Polícia Civil realiza operação contra exploração infantil
Polícia cumpre mandados em Guararema e São Paulo para cessar rede de abuso e exploração
- Publicado: 03/02/2026
- Alterado: 09/02/2026
- Autor: Redação
- Fonte: Michel Teló
Uma ação coordenada pela Polícia Civil de São Paulo nesta segunda-feira (9) desarticulou uma rede estruturada de exploração sexual infantil. Denominada Operação Apertem os Cintos, a ofensiva da 4ª Delegacia de Repressão à Pedofilia (DHPP) cumpriu mandados de prisão e de busca e apreensão na capital paulista — incluindo o Aeroporto de Congonhas — e no município de Guararema.

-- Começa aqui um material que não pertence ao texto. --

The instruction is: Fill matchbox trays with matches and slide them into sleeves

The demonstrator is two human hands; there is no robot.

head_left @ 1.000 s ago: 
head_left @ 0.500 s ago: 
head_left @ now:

A investigação, que teve início em outubro de 2025, revelou crimes estarrecedores que ocorriam há pelo menos oito anos. Até o momento, a operação resultou em duas prisões temporárias:
- Um piloto de avião (60 anos): Detido dentro de uma aeronave no Aeroporto de Congonhas. Ele é suspeito de abusar de vulneráveis e participar ativamente de uma rede de pornografia infantil.
- Uma mulher (55 anos): Presa sob a acusação de “vender” as próprias netas (de 10, 12 e 14 anos) para o piloto em troca de pagamentos.
Detalhes da investigação
O inquérito já identificou três vítimas diretas, com idades entre 11 e 15 anos. Segundo o DHPP, o esquema operava com divisão de tarefas e indícios de habitualidade. A lista de crimes investigados é extensa e demonstra a gravidade da violação à dignidade das vítimas:
- Estupro de vulnerável e favorecimento da prostituição;
- Produção, armazenamento e compartilhamento de pornografia infantojuvenil;
- Aliciamento de crianças, perseguição (stalking) e coação no curso do processo;
- Uso de documento falso.
A Operação da Polícia Civil em números

Para garantir a eficácia das buscas e a preservação de provas digitais, a Polícia Civil mobilizou:
- 32 policiais civis e 14 viaturas;
- 8 mandados de busca e apreensão contra quatro investigados;
- 2 mandados de prisão temporária (já cumpridos).
A Polícia Civil enfatiza que o objetivo principal da “Apertem os Cintos” é interromper imediatamente os abusos e proteger a integridade física e psicológica das crianças. Devido à complexidade do material apreendido, novas prisões e a identificação de outras vítimas não estão descartadas.